The case for affirmative action has always been rooted in pragmatism and has prevailed for decades because Americans value pragmatic results over abstract principles. Indeed, the SCOTUS has often been explicit on that point. Concurring in Bakke, for example, Justice Blackmun famously wrote that "[i]n order to get beyond race we must first take account of race. There is no other way….In order to treat persons equally, we must treat them differently." Similarly in the University of Michigan cases, Justice O'Connor set an arbitary 25-year time limit on how long she thought pragmatism would require that compromise with equal protection principles. More recently, those urging principle over pragmatism have been carrying the day at the SCOTUS, albeit barely. Last term, for example, CJ Roberts turned Blackmun's quote on its head: "The way to stop discrimination on the basis of race is to stop discriminating on the basis of race."

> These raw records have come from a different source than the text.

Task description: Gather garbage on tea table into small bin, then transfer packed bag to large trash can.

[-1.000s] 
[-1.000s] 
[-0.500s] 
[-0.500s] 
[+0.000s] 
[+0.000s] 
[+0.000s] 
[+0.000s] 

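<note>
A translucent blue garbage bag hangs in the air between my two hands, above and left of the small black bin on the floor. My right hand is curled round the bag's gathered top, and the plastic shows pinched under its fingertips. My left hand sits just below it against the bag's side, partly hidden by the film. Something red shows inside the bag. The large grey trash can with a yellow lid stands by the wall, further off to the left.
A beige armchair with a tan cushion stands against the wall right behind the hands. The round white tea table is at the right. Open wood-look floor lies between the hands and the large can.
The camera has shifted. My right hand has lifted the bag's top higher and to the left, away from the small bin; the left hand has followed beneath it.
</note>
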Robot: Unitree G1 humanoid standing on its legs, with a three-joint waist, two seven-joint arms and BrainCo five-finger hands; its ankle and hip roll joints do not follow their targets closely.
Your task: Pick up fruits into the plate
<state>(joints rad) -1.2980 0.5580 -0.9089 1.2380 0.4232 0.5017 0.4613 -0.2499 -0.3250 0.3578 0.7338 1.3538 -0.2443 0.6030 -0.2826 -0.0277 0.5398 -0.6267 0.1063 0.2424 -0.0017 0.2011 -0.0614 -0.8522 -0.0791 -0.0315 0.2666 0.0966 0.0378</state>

Those who have argued for the color-blind principle have often also argued that the pragmatic case for affirmative action is deeply flawed. Richard Sander first made a detailed empirical argument questioning the results of affirmative action in law school admissions a few years ago, in a widely cited piece in the Stanford LR, and now the US Civil Rights Commission has picked up on it. Gail Heriot, a member of the USCRC, made the same argument in an op ed in the WSJ earlier this week.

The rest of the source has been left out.